Intraindividual bleeding outcomes in patients with hemophilia A on emicizumab prophylaxis in Australia

Abstract

Emicizumab became routinely available in Australia in November 2020 as regular prophylaxis for certain patients with hemophilia A (HA). We performed an intraindividual comparison of bleeding outcomes in Australian patients with HA before and after commencement of emicizumab. Data regarding demographics, severity, treatment, inhibitors, and number and type of intraindividual treated bleeds before and after starting emicizumab in patients with HA were extracted from the Australian Bleeding Disorders Registry. As of April 2022, there were 459 eligible patients with HA on emicizumab in Australia, 397 of 459 (86%) of whom had severe disease. Overall, 59 of 459 (13%) had a current inhibitor. Adults (aged ≥18 years) composed 49% (223/459) of the population. The proportion of patients with zero bleeds increased from 54% to 63% after commencement of emicizumab (relative risk [RR], 1.24; 95% confidence interval [CI], 1.09-1.41; P < .01).
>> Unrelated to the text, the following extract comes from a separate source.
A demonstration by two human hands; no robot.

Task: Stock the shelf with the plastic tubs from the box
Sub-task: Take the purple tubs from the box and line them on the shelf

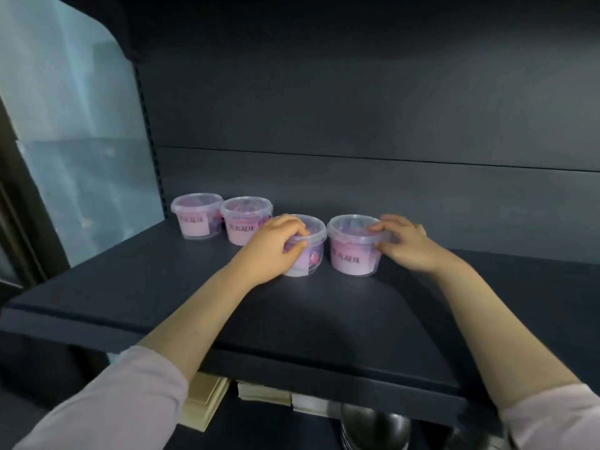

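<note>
Nearest, below the shelf point(162, 287), pale stacked packs point(207, 404) and a metal bowl point(373, 423) sit on a lower level. On the shelf, the left grip point(274, 246) curls round the rim and side of one tub point(313, 251), hiding most of its label. Just right of it, the right grip point(402, 243) pinches the lid edge of a second tub point(352, 251), probably squaring it so the label faces front. Farther left, two more tubs point(197, 216) stand side by side, labels outward, which sets the row's line. The box is out of view.
</note>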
RR for zero treated bleeds after commencement was significant in subgroups including pediatric patients (RR, 1.34; 95% CI, 1.13-1.59; P < .01) and those not on regular prophylaxis prior (RR, 1.75; 95% CI, 1.22-2.52; P < .01). There was no significant difference in zero-bleed prevalence in the adult, standard half-life, and extended half-life subgroups. Spontaneous bleeding was reduced (RR, 1.69; 95% CI, 1.34-2.13; P < .01), whereas provoked bleeding was not (P = .15). Real-world data from Australia shows a reduction in bleeding events with emicizumab prophylaxis for the overall population of patients with HA, although not in all subgroups. This reduction appears to be most pronounced in spontaneous bleeds within the pediatric population, and in those on on-demand therapy before switching.